I *would* like to be able to use SSSE3 intrinsics in arbitrary (x86) code, without at the
same time allowing the compiler to use SSSE3 code everywhere else in that translation unit
as consequence of automatic transformations (say, replacing a sequence of permuted integer
loads and stores with a MOVDQU, PSHUFB, MOVDQU). I get that behavior in VC++ but not in other
compilers. The problem is that while this behavior is easy to describe at the source level,
it's not necessarily obvious at the IL level.
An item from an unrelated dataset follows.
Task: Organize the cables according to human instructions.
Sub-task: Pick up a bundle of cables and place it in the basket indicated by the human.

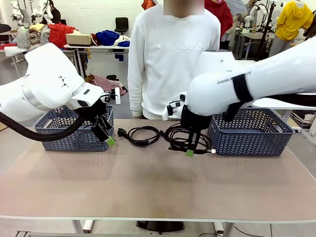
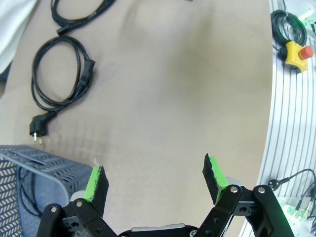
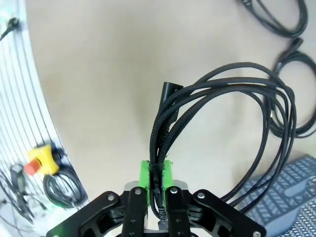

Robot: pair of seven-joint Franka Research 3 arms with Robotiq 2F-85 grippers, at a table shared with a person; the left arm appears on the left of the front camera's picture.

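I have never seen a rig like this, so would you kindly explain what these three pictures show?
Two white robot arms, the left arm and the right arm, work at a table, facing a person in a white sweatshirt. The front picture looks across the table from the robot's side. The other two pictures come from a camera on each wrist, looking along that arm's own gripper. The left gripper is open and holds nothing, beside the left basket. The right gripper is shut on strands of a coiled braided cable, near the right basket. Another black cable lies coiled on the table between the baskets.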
Thus, here is my formal, precise, source language-agnostic definition of the behavior I
would like to see: I am okay with the compiler emitting (say) SSSE3 instructions in any
block that is dominated by a block containing SSSE3 intrinsics (that is, source language
statements that require SSSE3). (I am of course also okay with the compiler using SSSE3
instructions when their usage was globally enabled using a command-line switch, but I
would prefer something more selective for code that needs to run on older machines and
can't just be compiled with "ZOMG use SSE4.2 *everywhere*").
-
This *sounds* more complicated than say "don't automatically introduce SSSE3 instructions
at all" or "just give me a function-level annotation", but both of these approaches have
problems: the former is actually tricky when intrinsics are rewritten to a generic form in
the IL, and needlessly restrictive besides; the latter is fine in principle, but in practice
tend to break frequently as soon as there's inlining or link-time optimization is involved.
So my hope is that expressing the property I want purely in terms of things that are
available in a low-level, basic-blocks-plus-CFG form is helpful.